### [WORK TASK]
From the entries below, return exactly the lines beginning at the one that contains "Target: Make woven" and ending at the one that contains "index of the", both of them included, and only those lines.

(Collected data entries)

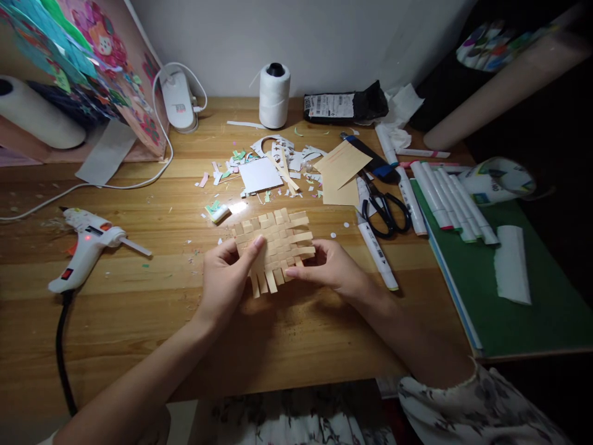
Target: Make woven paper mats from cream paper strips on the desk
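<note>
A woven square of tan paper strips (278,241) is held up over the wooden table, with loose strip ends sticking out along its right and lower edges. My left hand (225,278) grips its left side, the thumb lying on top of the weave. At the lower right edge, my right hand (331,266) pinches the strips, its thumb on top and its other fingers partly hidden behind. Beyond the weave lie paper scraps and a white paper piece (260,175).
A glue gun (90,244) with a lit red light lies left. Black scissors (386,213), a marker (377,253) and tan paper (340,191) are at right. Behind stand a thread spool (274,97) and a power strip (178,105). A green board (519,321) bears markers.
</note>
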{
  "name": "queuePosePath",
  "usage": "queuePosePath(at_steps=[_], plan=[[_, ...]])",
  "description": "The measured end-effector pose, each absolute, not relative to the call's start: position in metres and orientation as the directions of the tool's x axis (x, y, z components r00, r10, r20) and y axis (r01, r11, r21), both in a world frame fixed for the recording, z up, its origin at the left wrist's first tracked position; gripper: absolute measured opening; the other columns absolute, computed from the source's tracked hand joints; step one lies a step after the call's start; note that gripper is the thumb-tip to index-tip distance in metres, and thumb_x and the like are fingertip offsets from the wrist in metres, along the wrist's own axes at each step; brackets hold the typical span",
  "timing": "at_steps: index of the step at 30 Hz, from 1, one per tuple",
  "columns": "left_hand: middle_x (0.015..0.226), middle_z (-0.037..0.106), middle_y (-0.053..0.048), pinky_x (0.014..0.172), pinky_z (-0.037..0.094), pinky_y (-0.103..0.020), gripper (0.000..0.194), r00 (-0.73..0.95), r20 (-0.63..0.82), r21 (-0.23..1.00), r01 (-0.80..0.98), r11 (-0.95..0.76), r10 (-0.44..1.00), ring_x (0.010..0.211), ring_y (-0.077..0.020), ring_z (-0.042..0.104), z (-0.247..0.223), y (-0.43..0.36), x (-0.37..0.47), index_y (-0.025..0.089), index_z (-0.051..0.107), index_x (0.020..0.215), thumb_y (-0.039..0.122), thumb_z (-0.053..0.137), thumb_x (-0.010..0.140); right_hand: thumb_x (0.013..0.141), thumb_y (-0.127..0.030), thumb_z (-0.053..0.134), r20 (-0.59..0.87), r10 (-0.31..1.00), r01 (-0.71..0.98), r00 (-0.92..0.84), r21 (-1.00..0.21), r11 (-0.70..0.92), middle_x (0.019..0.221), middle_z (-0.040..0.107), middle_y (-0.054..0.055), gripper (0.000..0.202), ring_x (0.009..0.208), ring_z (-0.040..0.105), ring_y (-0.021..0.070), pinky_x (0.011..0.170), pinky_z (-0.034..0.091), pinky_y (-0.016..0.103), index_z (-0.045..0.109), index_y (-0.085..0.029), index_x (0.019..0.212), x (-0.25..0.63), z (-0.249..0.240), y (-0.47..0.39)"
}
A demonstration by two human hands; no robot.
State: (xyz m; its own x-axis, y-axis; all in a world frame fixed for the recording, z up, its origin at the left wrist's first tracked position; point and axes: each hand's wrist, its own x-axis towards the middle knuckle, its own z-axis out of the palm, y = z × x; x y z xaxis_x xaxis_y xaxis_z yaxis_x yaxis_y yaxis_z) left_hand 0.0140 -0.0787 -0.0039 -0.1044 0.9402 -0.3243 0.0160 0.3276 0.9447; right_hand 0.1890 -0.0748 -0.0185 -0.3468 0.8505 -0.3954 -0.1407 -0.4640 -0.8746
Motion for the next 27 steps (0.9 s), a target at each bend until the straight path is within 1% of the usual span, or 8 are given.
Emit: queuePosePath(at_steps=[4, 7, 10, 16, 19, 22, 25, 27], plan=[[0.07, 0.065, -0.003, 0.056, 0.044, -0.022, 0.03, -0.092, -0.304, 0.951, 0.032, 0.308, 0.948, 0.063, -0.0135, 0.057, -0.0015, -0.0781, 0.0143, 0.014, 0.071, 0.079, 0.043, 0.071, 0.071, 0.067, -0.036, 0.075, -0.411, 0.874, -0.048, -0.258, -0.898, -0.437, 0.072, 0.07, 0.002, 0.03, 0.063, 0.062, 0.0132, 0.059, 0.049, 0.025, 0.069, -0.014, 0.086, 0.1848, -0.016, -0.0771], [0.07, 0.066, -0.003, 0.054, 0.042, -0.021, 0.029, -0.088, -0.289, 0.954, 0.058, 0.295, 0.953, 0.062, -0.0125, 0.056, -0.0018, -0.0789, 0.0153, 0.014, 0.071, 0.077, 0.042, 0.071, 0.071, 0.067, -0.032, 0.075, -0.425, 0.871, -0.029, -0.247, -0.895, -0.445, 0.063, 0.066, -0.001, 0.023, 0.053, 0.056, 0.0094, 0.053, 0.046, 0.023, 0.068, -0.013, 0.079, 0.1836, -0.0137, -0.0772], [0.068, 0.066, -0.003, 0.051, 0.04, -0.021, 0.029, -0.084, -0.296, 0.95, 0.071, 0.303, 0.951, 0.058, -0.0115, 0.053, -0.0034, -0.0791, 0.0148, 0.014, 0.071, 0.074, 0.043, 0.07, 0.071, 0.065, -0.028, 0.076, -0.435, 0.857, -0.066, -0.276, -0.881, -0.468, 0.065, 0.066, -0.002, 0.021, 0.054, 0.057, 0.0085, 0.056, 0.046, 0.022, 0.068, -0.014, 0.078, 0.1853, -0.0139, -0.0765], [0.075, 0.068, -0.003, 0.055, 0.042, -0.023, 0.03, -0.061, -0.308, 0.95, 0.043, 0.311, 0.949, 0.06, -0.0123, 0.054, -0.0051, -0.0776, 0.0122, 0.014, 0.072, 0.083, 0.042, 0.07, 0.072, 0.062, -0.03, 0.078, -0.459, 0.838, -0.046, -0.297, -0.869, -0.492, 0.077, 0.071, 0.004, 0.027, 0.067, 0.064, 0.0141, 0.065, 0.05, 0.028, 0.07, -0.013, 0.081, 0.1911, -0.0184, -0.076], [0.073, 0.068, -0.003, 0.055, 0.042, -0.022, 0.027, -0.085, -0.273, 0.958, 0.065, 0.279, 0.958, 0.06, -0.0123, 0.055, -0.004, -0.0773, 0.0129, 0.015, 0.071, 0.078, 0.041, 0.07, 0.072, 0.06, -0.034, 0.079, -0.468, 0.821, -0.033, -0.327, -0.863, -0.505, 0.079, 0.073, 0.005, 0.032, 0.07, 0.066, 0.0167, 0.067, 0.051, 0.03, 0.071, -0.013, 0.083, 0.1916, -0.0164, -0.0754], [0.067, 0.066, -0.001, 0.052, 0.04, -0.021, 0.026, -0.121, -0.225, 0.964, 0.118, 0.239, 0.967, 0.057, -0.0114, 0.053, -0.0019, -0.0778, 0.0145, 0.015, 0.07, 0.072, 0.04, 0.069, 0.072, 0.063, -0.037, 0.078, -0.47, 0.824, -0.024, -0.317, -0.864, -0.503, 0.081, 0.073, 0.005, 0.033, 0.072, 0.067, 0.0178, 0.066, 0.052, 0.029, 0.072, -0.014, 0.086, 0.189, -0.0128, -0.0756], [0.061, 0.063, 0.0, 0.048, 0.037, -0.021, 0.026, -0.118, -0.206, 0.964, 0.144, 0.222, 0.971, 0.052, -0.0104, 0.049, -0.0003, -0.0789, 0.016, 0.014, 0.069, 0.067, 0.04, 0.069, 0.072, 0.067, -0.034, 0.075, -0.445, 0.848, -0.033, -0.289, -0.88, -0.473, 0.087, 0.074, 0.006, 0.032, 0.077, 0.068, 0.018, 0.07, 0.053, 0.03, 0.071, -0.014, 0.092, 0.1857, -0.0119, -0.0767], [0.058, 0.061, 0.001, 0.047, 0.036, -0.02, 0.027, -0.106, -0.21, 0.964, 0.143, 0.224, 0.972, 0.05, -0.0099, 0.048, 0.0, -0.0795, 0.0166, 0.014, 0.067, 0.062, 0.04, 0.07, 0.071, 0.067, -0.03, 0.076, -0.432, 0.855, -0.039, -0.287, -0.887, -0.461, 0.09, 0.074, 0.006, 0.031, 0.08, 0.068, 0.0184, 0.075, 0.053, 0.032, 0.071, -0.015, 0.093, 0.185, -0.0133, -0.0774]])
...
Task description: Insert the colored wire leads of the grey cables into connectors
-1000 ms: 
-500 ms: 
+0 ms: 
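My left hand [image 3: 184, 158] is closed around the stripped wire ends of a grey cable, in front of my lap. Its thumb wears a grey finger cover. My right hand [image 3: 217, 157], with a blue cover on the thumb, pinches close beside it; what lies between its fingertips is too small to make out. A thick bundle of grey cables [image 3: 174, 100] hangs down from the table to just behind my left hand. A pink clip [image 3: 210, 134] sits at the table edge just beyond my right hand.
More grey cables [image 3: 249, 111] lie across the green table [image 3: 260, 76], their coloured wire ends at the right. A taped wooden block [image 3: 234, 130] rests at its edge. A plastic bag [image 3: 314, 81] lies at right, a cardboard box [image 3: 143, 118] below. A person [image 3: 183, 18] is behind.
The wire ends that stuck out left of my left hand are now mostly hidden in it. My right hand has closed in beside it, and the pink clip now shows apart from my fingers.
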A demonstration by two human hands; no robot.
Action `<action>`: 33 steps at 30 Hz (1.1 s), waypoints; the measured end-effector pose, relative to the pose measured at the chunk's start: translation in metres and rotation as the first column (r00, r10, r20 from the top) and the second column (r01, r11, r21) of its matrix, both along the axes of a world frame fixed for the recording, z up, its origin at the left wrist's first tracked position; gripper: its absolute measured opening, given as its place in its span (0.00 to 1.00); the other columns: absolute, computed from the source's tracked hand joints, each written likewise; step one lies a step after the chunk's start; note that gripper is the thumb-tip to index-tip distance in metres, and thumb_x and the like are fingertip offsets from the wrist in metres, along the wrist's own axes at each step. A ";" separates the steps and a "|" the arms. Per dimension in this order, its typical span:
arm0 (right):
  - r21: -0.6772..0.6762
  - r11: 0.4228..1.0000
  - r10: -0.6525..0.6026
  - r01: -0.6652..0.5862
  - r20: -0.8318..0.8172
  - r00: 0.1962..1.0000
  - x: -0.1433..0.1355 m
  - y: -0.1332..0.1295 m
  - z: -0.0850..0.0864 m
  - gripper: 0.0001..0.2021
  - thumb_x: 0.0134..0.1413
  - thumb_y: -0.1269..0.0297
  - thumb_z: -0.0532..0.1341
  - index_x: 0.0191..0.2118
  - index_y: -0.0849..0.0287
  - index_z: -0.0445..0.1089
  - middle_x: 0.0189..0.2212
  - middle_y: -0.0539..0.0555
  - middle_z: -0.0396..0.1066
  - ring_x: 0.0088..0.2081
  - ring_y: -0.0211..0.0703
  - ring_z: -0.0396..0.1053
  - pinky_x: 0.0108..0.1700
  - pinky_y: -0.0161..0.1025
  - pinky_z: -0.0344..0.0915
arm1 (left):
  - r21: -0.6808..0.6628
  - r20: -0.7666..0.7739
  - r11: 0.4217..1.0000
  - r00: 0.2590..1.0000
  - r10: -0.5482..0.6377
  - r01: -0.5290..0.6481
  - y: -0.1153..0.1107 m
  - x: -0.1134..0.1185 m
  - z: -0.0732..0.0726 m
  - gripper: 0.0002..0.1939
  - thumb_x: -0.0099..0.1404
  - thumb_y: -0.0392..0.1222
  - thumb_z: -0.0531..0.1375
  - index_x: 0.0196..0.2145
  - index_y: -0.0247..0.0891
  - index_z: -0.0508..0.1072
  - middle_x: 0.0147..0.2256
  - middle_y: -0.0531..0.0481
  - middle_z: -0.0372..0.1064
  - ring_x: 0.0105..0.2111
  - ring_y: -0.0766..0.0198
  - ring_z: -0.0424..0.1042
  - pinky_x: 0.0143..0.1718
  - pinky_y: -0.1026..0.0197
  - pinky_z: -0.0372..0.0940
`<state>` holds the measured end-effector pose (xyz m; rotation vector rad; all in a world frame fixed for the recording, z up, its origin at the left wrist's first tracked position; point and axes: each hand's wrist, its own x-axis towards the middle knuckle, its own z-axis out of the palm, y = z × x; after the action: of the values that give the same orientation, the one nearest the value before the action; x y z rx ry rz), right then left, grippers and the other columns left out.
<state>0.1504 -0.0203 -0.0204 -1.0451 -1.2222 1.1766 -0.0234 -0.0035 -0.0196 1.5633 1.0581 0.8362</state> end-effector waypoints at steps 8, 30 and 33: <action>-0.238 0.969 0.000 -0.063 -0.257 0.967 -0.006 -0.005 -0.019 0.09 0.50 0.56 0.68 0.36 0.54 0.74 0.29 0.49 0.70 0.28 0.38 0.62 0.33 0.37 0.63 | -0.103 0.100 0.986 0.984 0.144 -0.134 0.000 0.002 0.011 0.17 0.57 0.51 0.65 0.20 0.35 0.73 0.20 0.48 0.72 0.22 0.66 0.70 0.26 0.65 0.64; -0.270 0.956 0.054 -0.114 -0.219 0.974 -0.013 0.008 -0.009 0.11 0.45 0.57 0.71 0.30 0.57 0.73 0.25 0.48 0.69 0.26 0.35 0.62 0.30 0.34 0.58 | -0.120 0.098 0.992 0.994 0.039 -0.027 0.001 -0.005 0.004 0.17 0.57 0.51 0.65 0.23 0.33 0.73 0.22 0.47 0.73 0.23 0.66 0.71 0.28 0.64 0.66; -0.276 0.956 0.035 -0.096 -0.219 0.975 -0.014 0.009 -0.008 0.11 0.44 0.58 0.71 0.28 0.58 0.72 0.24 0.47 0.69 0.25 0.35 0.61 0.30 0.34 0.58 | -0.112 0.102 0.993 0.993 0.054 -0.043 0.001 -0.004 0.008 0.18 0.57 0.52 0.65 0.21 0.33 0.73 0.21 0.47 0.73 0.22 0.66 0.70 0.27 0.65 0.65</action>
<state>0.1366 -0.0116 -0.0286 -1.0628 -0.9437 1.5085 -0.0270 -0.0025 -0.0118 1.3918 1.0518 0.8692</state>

### [EXERCISE ANSWER]
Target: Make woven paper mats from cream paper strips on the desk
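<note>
A woven square of tan paper strips (278,241) is held up over the wooden table, with loose strip ends sticking out along its right and lower edges. My left hand (225,278) grips its left side, the thumb lying on top of the weave. At the lower right edge, my right hand (331,266) pinches the strips, its thumb on top and its other fingers partly hidden behind. Beyond the weave lie paper scraps and a white paper piece (260,175).
A glue gun (90,244) with a lit red light lies left. Black scissors (386,213), a marker (377,253) and tan paper (340,191) are at right. Behind stand a thread spool (274,97) and a power strip (178,105). A green board (519,321) bears markers.
</note>
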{
  "name": "queuePosePath",
  "usage": "queuePosePath(at_steps=[_], plan=[[_, ...]])",
  "description": "The measured end-effector pose, each absolute, not relative to the call's start: position in metres and orientation as the directions of the tool's x axis (x, y, z components r00, r10, r20) and y axis (r01, r11, r21), both in a world frame fixed for the recording, z up, its origin at the left wrist's first tracked position; gripper: absolute measured opening; the other columns absolute, computed from the source's tracked hand joints; step one lies a step after the call's start; note that gripper is the thumb-tip to index-tip distance in metres, and thumb_x and the like are fingertip offsets from the wrist in metres, along the wrist's own axes at each step; brackets hold the typical span",
  "timing": "at_steps: index of the step at 30 Hz, from 1, one per tuple",

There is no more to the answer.